Case ID: pa-d-c2d_68/html/0727-01.html
Source: Caselaw Access Project
Author: {"author": "WRIGHT, J.,", "license": "Public Domain", "url": "https://static.case.law/"}
Date Created: 2024-08-24T03:29:51.129683

Aguado v. Koutsoubos
    
      
      Simon S. Berman, for plaintiff.
    
      Jonathan D. Herbst, for defendant.
    October 22, 1974
   WRIGHT, J.,

This case is an action in trespass arising out of an automobile accident which occurred on February 2, 1969. It is presently before the court upon motion of the named defendant, Sunny Stein Chevrolet, Inc., for summary judgment. A review of the sequence of events leading up to the present posture of the case is in order.

The accident occurred, as noted above, on February 2, 1969, involving personal injuries to plaintiff. On January 21, 1971, a writ of summons in trespass was filed against all defendants except Sunny Stein Chevrolet, Inc. On April 7, 1971, depositions were taken, wherein certain information was revealed bearing on Sunny Stein Chevrolet, Inc. On August 26, 1971, a complaint was filed, naming Sunny Stein Chevrolet, Inc., as a defendant. It is to be noted that the two-year statute of hmitations expired on February 2,1971, prior to the depositions being taken.

The information disclosed at deposition concerning Sunny Stein Chevrolet, Inc., was that it had sold the automobile which struck plaintiff, and, when sold, it had defective brakes which Sunny Stein Chevrolet, Inc., failed to repair. The deposition also revealed that the automobile, subsequent to the accident, was returned to Sunny Stein Chevrolet, Inc., and demolished.
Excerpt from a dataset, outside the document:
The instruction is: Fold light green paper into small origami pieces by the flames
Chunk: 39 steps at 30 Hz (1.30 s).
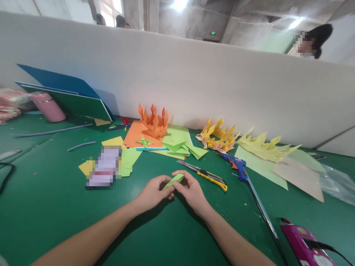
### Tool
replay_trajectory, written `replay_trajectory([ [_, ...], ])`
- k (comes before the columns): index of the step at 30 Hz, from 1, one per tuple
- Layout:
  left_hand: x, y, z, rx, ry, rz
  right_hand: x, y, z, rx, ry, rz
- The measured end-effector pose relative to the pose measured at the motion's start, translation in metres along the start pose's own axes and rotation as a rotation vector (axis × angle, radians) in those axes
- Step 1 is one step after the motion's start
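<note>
A small folded piece of light green paper (173, 181) is pinched between both my hands above the green table (55, 199). My left hand (153, 192) has its fingers closed on the paper's near end. My right hand (190, 190) grips the far end with curled fingers. Just beyond my hands lie folded green paper shapes (183, 148) on green and orange sheets, with a finished orange paper crown (153, 122) behind them.
A yellow utility knife (206, 174) and a blue glue gun (237, 166) lie right of my hands. Yellow folded paper pieces (219, 137) and yellow sheets (263, 147) sit by the white partition (177, 81). A pink cup (47, 106), coloured boards and a magenta device (305, 244) are at the edges.
</note>
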<state>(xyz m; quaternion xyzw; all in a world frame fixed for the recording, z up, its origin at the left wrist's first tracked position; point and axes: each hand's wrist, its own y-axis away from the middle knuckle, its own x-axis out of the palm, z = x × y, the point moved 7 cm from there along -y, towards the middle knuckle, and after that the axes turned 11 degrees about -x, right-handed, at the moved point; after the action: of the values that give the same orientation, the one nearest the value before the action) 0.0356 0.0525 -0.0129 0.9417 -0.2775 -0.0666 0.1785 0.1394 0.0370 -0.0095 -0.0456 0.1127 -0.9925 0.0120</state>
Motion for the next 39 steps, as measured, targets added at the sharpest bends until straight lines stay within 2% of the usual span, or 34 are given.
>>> replay_trajectory([
  [9,-0.012,-0.001,-0.003,0.004,0.181,-0.047,-0.004,-0.001,0.000,0.038,-0.102,-0.023],
  [15,-0.011,0.001,-0.007,0.015,0.113,-0.055,-0.005,-0.001,0.001,0.028,-0.090,-0.022],
  [21,-0.013,0.002,-0.007,-0.020,0.144,-0.106,0.001,-0.001,0.001,-0.022,-0.030,0.021],
  [27,-0.013,0.000,-0.002,-0.035,0.038,-0.096,0.007,0.001,0.001,-0.026,0.027,0.034],
  [32,-0.013,0.003,-0.007,-0.023,0.078,-0.097,0.005,0.001,0.001,-0.023,0.027,0.038],
  [39,-0.012,0.003,-0.006,-0.089,0.196,-0.055,0.001,0.001,0.002,-0.047,0.017,0.037],
])
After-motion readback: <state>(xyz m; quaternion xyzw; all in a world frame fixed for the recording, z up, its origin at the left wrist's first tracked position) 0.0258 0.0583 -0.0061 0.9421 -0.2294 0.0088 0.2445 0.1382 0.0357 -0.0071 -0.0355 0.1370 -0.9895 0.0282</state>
At issue is whether or not Sunny Stein Chevrolet, Inc., can be made a party defendant after the running of the statute of limitations. We think not. Initially, it is to be noted that the law of our Commonwealth places a duty on one initiating a cause of action against another to use all reasonable diligence to properly inform himself of the facts and circumstances upon which the right of recovery is based. Following that duty, one must initiate the suit within the time period statutorily prescribed by our legislature: Schaffer v. Larzelere, 410 Pa. 402 (1963); Turtzo v. Boyer, 370 Pa. 526 (1952). Mere mistake, misunderstanding or lack of knowledge is not a sufficient force to toll the running of the statute: Schaffer, supra; McEnery v. Metropolitan Life Insurance Co., 50 D. & C. 395 (1944); Walters v. Ditzler, 424 Pa. 445 (1967).

Some recognized exceptions have been written into our case law, modifying the strict adherence to the rule, but we do not find that the instant case falls within those exceptions. There has been no fraud, nor concealment. We do not find that the proposed defendant has caused plaintiff to relax her vigilance, nor to be sidetracked from her right of inquiry; therefore, the proposed defendant is not estopped from invoking the bar of the limitation of the action.
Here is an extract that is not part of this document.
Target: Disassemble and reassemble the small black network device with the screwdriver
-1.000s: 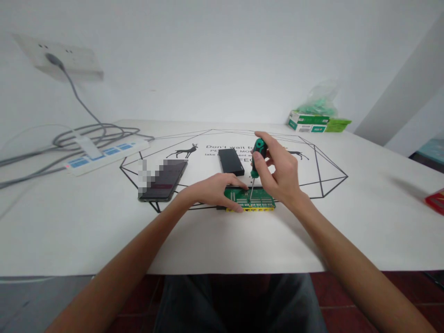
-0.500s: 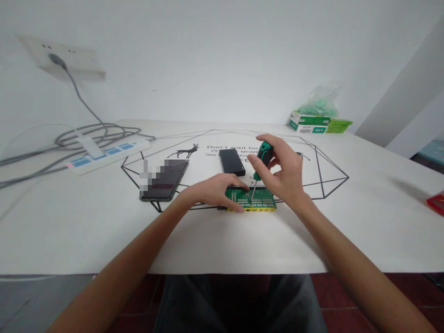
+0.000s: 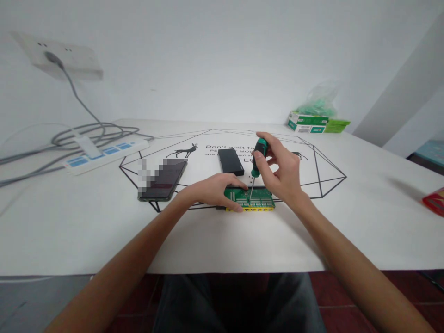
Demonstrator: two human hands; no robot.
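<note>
A green circuit board [image 3: 258,200] with a yellow front edge lies flat on the white table [image 3: 104,231]. My left hand [image 3: 215,190] rests on its left end, thumb at the front edge and fingers on the back edge, pinning it. My right hand [image 3: 282,173] grips a green-handled screwdriver [image 3: 257,155] nearly upright, its thin shaft tip touching the middle of the board.
A black flat case [image 3: 230,161] lies just behind the board. A dark phone [image 3: 163,180] sits to the left. A white power strip [image 3: 104,155] with grey cables is far left. Green boxes [image 3: 314,124] stand at the back right, a red object [image 3: 434,201] at the right edge.
The screwdriver handle tilted right half a second ago and has come back closer to upright, with my right fingers shifting on it. My left hand stays on the board.
</note>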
Plaintiff cites several cases for this court’s consideration, seeking to persuade us that the fact of “brake failure” being discovered after the statute had run somehow gives plaintiff new life to assert her claim against Sunny Stein Chevrolet, Inc. She also asserts that counsel who was first engaged by plaintiff did not pursue her claim with appropriate diligence. Whether we agree or not, it does not rise to an exception to the ordinary rule of the tolling of the statute. That situation is a matter between plaintiff and her first counsel.
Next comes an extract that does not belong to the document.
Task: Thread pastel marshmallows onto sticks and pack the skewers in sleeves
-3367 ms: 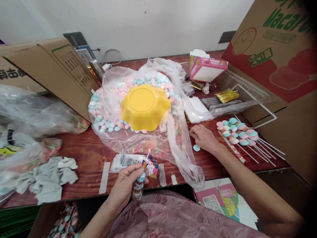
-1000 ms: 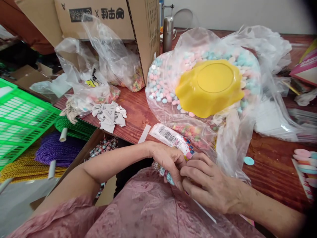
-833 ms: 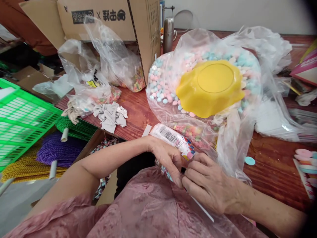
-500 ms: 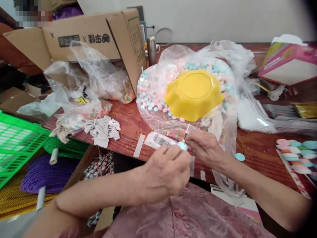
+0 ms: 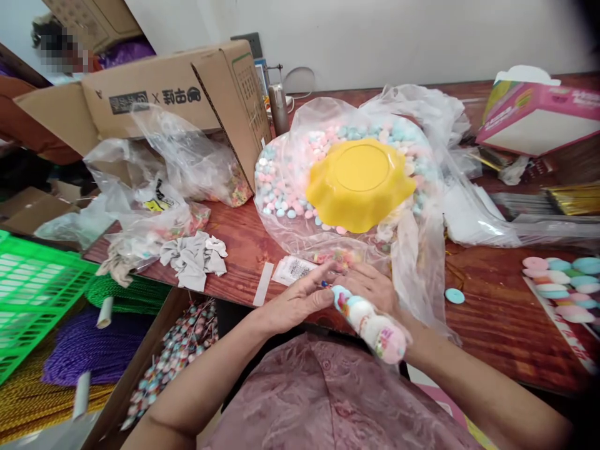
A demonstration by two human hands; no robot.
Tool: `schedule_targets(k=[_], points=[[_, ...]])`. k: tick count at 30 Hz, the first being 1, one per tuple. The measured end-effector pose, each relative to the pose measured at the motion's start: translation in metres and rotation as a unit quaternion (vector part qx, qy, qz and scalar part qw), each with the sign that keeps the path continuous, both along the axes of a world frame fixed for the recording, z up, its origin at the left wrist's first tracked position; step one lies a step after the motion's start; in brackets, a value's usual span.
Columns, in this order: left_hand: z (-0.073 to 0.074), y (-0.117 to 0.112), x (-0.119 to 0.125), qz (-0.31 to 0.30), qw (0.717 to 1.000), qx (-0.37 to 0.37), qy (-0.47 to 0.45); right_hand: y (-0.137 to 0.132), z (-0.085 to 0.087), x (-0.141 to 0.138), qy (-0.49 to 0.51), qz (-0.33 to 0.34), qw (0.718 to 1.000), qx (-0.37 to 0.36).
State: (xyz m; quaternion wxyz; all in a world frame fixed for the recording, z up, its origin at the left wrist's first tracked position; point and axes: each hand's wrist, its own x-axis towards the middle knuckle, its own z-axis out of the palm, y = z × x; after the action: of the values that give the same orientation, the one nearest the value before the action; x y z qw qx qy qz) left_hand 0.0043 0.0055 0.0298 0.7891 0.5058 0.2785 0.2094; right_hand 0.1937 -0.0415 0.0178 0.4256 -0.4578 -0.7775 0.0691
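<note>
A marshmallow skewer (image 5: 370, 325), pink, white and blue with printed clear wrapping, slants toward my body, slightly blurred. At its upper end, the thumb and fingers of my left hand (image 5: 300, 303) close around the stick end, where a small blue tie (image 5: 324, 284) shows. My right hand (image 5: 370, 286) lies behind the skewer, fingers bent toward the left hand at the same end; its fingertips are partly hidden. Just beyond the hands is a clear bag (image 5: 300, 234) of loose marshmallows with a yellow scalloped bowl (image 5: 360, 172) upside down on it.
Crumpled grey cloth (image 5: 194, 256) and a white label packet (image 5: 293, 270) lie on the table. A cardboard box (image 5: 154, 94) stands back left. A blue marshmallow (image 5: 454, 295) and a marshmallow pile (image 5: 565, 287) are at right. A green basket (image 5: 37, 294) and twist-tie bundles (image 5: 98, 344) sit left.
The skewer has swung into view, its marshmallows now pointing toward my body. My left hand has shifted left and unfolded; my right hand has turned over. The view has shifted slightly.
</note>
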Motion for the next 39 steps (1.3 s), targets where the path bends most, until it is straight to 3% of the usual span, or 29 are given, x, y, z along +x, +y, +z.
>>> schedule_targets(k=[4,5,7,10,12,13,14,16,17,18,19,21,23,24,26,27,28,29,32,35,37,39], points=[[-0.001,-0.003,-0.011,0.121,0.990,-0.069,-0.006,-0.004,-0.004,-0.008,-0.127,-0.011,0.976,0.176],[0.000,-0.005,-0.012,0.128,0.988,-0.086,-0.010,-0.004,-0.003,-0.009,-0.151,-0.009,0.968,0.202],[0.002,-0.011,-0.012,0.083,0.990,-0.109,-0.019,-0.002,-0.002,-0.009,-0.156,-0.006,0.964,0.213],[0.000,-0.021,-0.010,0.059,0.994,-0.091,-0.021,0.002,-0.001,-0.009,-0.083,0.002,0.989,0.119],[-0.003,-0.027,-0.009,0.104,0.992,-0.069,0.007,0.003,-0.003,-0.012,0.055,0.022,0.997,-0.047],[-0.005,-0.029,-0.009,0.123,0.991,-0.052,0.027,0.003,-0.005,-0.015,0.157,0.045,0.973,-0.163],[-0.006,-0.031,-0.009,0.132,0.990,-0.024,0.049,0.003,-0.007,-0.018,0.263,0.074,0.919,-0.285],[-0.005,-0.032,-0.011,0.135,0.984,0.071,0.094,0.000,-0.012,-0.028,0.416,0.128,0.765,-0.475],[-0.003,-0.032,-0.015,0.129,0.976,0.128,0.116,-0.001,-0.014,-0.034,0.452,0.146,0.703,-0.528],[0.000,-0.032,-0.022,0.116,0.967,0.179,0.140,-0.004,-0.017,-0.039,0.468,0.156,0.667,-0.558],[0.005,-0.032,-0.033,0.096,0.957,0.215,0.167,-0.007,-0.019,-0.042,0.471,0.158,0.654,-0.571],[0.015,-0.030,-0.067,0.035,0.938,0.250,0.237,-0.015,-0.022,-0.042,0.460,0.149,0.666,-0.567],[0.024,-0.027,-0.115,-0.048,0.893,0.270,0.357,-0.028,-0.024,-0.031,0.433,0.124,0.719,-0.529],[0.027,-0.025,-0.140,-0.076,0.845,0.293,0.441,-0.035,-0.024,-0.022,0.407,0.108,0.755,-0.502],[0.027,-0.021,-0.179,-0.069,0.708,0.347,0.612,-0.051,-0.025,-0.001,0.343,0.081,0.818,-0.455],[0.024,-0.020,-0.188,-0.039,0.637,0.387,0.666,-0.057,-0.025,0.007,0.314,0.070,0.837,-0.443],[0.020,-0.017,-0.187,-0.017,0.589,0.434,0.682,-0.063,-0.024,0.013,0.292,0.062,0.849,-0.435],[0.014,-0.015,-0.176,-0.013,0.572,0.489,0.659,-0.068,-0.021,0.017,0.281,0.055,0.858,-0.426],[-0.007,-0.007,-0.097,-0.059,0.597,0.653,0.463,-0.075,-0.005,0.011,0.284,0.039,0.882,-0.374],[-0.025,-0.002,-0.011,-0.145,0.556,0.725,0.381,-0.080,0.010,0.013,0.257,0.015,0.926,-0.275],[-0.036,0.001,0.020,-0.171,0.517,0.757,0.361,-0.092,0.012,0.037,0.222,-0.086,0.951,-0.196],[-0.048,0.008,0.026,-0.146,0.480,0.798,0.333,-0.114,0.005,0.081,0.177,-0.278,0.937,-0.118]])
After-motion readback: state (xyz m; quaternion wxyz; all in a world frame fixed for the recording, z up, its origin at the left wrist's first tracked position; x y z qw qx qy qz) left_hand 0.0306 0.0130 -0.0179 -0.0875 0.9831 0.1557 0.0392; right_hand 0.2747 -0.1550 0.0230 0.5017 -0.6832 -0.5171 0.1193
The cases cited by plaintiff also do not relieve plaintiff from her duty to initiate her suit against the proposed defendant within the appropriate time period. One case has to do with the statute of limitations applicable to causes of action arising out of sub-surface injury, the same starting to run from the time of discovery of the cause of harm, or when it should reasonably have been discovered: Smith v. Bell Telephone Co. of Pa., 397 Pa. 134 (1959). Other cases (Byers v. Bacon, 250 Pa. 564 (1915); Ayers v. Morgan, 397 Pa. 282 (1959)) have to do with medical malpractice situations wherein a sponge was left in plaintiffs body. Those cases speak in terms of plaintiff discovering the fact of the injury within the proper time, not the cause of the injury.

For the above reasons we enter the following:

ORDER

And now, to wit, October 22, 1974, it is hereby ordered and decreed that the motion for summary judgment of defendant, Sunny Stein Chevrolet, Inc., is hereby granted.